Mother of God, he thought, after the first two paragraphs. It was exactly what he'd been looking for.
10
Three days later
Situation Room, The White House
Theo and Cleet took their places beside others at the long table in the Situation Room. Theo was placing material he might need in front of him when the President came in.
"Thank you all for coming," said President Marshall warmly, and took a seat at the head of the table.
"You all know why we're here, so let's begin. Cleet, what's the latest on the background tremors?"
Cleet cleared his throat. "We're seeing the same geometric progression we've been seeing all along, Mr President. Ah, that is to say, the effect is still steadily increasing.

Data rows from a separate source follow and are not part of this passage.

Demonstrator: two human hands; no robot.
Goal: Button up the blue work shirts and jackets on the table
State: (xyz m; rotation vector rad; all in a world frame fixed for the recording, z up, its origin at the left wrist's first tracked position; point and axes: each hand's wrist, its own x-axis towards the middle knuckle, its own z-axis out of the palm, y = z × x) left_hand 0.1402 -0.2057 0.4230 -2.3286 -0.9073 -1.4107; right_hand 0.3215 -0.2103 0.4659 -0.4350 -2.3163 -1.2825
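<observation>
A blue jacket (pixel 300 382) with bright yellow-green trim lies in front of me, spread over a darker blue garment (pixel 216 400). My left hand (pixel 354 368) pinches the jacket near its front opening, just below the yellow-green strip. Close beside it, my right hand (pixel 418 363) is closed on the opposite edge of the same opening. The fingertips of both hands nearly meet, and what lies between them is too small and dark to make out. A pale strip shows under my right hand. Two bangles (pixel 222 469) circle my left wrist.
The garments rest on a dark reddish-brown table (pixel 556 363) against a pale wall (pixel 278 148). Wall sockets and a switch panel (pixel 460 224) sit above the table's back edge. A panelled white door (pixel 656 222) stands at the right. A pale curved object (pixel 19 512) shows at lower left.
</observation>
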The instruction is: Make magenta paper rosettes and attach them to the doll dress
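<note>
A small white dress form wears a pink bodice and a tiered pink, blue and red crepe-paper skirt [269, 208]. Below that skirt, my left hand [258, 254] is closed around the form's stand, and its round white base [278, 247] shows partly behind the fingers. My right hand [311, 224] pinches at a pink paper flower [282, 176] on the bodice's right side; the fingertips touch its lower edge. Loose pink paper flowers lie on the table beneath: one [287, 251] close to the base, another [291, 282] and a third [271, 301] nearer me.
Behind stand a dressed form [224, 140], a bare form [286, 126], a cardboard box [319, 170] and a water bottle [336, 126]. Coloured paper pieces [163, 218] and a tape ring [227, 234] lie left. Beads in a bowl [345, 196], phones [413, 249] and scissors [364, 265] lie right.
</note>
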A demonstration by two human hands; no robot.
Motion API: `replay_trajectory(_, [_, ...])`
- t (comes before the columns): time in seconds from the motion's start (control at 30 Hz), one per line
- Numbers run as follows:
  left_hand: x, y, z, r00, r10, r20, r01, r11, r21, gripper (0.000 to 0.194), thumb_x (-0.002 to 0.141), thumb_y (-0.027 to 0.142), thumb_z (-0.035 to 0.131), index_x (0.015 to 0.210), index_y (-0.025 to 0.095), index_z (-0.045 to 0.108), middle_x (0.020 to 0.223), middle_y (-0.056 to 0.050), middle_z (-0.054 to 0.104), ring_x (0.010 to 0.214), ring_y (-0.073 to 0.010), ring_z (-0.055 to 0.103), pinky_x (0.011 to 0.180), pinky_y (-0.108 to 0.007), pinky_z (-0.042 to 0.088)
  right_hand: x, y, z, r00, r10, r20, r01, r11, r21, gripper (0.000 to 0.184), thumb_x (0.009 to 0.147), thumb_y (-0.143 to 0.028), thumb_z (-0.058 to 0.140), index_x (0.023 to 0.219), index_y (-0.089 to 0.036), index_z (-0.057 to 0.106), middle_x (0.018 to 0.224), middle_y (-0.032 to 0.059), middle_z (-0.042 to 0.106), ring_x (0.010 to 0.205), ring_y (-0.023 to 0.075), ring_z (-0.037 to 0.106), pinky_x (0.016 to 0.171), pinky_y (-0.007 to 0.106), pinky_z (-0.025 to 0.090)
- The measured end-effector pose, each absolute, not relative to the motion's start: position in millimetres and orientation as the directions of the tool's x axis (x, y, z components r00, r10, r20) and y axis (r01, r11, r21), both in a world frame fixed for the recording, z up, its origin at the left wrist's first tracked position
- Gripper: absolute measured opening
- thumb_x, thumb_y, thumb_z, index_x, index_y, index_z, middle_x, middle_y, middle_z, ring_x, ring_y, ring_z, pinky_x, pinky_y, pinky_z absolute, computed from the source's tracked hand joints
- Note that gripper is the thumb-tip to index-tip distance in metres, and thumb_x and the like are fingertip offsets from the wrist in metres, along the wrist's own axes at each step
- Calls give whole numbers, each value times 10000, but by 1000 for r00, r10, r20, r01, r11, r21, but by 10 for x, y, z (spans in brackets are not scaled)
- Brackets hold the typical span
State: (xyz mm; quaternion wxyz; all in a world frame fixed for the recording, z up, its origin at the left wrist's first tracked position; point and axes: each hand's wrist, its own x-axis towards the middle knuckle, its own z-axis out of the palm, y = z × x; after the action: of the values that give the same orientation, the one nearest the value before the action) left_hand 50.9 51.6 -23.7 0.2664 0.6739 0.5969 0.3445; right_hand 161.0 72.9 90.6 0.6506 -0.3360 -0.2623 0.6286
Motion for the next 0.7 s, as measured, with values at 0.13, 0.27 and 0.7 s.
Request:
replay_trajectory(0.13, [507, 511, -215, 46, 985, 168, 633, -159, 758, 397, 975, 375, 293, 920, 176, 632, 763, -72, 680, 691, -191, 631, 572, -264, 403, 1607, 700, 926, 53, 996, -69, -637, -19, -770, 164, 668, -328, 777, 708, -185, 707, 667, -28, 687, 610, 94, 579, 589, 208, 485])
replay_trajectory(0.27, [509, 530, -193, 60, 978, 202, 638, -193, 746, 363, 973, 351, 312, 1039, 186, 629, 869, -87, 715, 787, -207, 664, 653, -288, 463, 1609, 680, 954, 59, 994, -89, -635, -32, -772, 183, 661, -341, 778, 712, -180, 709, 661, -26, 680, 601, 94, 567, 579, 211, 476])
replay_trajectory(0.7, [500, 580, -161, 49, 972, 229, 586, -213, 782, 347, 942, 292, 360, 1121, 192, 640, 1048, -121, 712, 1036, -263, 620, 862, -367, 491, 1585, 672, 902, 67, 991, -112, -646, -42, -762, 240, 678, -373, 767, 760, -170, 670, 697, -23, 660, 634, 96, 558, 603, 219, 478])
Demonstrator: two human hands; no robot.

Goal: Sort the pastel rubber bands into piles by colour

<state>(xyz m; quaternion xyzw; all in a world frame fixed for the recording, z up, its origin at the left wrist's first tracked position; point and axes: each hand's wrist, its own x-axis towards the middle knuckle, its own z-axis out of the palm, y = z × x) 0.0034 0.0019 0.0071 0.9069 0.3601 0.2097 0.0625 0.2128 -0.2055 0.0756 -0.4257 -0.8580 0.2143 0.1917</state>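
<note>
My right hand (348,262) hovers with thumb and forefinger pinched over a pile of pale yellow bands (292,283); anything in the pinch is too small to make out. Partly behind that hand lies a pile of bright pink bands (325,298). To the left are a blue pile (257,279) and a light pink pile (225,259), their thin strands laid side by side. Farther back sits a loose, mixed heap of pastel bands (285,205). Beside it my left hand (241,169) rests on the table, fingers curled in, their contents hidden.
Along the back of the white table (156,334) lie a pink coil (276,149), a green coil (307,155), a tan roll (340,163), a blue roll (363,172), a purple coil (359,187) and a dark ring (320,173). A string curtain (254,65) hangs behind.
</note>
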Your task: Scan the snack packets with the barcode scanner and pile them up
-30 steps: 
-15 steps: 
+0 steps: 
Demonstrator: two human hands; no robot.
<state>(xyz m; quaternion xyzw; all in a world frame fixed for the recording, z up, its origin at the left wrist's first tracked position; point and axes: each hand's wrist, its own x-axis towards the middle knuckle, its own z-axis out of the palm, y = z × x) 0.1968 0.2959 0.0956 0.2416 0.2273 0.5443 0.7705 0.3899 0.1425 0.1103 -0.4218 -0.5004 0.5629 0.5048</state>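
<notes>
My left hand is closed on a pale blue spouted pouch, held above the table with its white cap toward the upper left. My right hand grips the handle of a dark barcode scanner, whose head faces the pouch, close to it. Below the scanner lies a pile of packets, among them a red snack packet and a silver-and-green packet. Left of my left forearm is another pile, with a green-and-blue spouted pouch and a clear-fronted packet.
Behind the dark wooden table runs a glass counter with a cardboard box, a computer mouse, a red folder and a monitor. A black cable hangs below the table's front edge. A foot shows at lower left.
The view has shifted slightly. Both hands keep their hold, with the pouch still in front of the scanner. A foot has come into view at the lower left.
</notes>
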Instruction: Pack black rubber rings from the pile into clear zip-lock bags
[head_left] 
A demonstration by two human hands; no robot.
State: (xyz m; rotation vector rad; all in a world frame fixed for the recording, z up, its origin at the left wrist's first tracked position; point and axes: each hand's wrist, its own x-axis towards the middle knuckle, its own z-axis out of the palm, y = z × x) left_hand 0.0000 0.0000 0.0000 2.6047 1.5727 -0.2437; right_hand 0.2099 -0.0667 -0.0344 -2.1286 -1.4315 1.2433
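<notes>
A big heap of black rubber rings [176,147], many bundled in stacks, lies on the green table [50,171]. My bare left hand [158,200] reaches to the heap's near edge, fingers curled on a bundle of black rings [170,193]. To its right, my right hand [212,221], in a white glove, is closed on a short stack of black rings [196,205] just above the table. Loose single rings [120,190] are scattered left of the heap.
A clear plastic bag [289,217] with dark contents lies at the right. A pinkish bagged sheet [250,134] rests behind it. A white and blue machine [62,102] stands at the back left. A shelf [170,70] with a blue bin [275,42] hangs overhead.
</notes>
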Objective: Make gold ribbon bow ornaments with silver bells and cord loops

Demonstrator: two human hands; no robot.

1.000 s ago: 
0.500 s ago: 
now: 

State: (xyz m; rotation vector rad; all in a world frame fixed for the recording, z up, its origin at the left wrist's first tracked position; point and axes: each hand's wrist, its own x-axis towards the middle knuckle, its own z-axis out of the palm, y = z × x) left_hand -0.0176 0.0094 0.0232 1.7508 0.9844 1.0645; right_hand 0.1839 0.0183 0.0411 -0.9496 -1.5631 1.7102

"We continue to see gravitational waves propagated inside the Earth, but our instruments are too limited to know if they are increasing.
"We've only been able to detect the damn things in the last few years," he added, apologetically.
"We'll have to make a public statement soon," said the head of the National Security team. "People along the fault lines are starting to feel tremors. Some are phoning government departments, but thank God we don't have media stories yet.
"Perhaps we should send out a warning," she continued uncertainly. "Avoid older buildings, don't travel over bridges or along suspended freeways, that sort of thing?"
"Not yet," said the President. "We can't make decisions if we don't know what we're dealing with. A warning like that and industry would grind to a halt.
"But yes, I understand, Sarah. A bulletin will have to be put out soon. In the meantime, alert our top Civil Defence staff, and get them to put their assets in play. Call it a nationwide drill if you like."
She nodded her head.
The President thought for a minute. "Since all we have so far is theories," he said, "I want you all to listen to what Dr Kettle has to say. He has some NCAR papers from the fifties that seem to predict these tremors. You've been given the outline of them already, and I'll want your responses when he's finished."